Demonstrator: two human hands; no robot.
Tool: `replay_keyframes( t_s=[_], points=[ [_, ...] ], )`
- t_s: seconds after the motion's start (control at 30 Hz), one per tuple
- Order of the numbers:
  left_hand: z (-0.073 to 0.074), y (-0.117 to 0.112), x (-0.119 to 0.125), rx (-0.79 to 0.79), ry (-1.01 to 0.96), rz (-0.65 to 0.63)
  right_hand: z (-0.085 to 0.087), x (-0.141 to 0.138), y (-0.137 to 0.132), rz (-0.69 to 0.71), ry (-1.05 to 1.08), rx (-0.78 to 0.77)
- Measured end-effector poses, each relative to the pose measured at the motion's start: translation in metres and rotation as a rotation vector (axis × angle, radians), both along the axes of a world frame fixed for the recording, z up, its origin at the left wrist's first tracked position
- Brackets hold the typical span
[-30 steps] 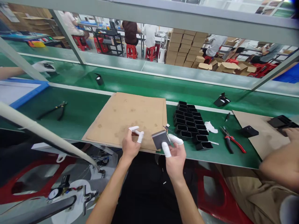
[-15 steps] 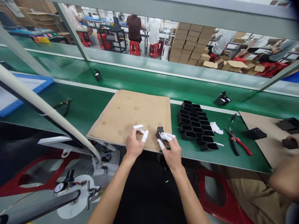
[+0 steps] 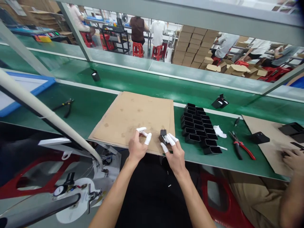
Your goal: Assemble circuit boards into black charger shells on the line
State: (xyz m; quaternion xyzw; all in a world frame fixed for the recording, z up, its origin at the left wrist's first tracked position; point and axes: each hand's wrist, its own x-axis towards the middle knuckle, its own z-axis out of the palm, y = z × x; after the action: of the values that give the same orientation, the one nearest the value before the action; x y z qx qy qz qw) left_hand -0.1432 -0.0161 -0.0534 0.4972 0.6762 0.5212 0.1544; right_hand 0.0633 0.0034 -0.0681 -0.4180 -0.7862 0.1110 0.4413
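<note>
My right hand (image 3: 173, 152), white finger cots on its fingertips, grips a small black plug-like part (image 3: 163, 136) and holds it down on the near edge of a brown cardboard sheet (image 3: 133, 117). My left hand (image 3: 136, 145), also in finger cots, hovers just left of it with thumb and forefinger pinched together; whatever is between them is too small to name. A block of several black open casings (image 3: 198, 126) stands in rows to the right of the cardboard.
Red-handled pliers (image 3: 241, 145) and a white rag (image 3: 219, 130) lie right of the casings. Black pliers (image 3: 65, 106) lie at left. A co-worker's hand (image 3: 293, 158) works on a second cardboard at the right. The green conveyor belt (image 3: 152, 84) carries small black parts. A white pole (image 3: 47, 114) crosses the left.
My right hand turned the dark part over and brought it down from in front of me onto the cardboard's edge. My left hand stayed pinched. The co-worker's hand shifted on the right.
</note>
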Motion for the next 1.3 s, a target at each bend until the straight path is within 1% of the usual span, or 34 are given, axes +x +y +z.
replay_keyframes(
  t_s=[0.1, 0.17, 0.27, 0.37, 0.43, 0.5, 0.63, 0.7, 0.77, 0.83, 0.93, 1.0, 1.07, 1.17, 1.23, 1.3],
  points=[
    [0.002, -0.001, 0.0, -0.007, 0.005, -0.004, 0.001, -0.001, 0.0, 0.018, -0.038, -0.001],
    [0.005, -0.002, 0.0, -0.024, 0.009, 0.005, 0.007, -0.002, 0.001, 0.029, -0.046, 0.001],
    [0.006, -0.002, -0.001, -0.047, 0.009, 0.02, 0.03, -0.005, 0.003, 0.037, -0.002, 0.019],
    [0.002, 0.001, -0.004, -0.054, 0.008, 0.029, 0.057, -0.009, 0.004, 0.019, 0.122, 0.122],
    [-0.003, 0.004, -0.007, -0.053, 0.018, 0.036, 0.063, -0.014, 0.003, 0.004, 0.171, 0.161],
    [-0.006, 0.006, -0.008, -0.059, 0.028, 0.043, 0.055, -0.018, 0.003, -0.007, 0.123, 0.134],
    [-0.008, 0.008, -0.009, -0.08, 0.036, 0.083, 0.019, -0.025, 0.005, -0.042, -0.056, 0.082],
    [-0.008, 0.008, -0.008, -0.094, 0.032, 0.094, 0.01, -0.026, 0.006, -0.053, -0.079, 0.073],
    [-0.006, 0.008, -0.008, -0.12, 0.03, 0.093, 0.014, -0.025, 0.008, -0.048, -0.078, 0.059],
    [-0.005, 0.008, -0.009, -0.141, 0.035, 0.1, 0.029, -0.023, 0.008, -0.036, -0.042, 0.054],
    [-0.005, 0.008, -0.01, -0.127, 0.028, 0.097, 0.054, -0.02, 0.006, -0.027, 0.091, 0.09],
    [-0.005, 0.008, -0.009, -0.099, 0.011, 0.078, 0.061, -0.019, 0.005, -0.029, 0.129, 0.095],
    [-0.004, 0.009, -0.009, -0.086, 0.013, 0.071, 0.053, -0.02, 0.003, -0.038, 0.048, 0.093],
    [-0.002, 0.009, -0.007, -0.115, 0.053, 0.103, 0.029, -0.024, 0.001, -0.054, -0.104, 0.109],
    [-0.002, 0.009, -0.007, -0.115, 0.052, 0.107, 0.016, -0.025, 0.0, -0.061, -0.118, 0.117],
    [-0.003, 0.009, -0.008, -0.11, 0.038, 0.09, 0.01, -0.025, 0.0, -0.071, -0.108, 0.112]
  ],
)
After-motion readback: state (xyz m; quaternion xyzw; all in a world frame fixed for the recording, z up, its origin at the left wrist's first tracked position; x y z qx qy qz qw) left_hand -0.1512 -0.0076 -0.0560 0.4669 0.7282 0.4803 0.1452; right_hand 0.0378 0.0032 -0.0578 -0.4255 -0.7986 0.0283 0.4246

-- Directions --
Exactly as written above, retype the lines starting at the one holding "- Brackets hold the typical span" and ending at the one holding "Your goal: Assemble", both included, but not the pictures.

-- Reply --
- Brackets hold the typical span
[-30 steps] 
[-15 steps] 
[+0 steps] 
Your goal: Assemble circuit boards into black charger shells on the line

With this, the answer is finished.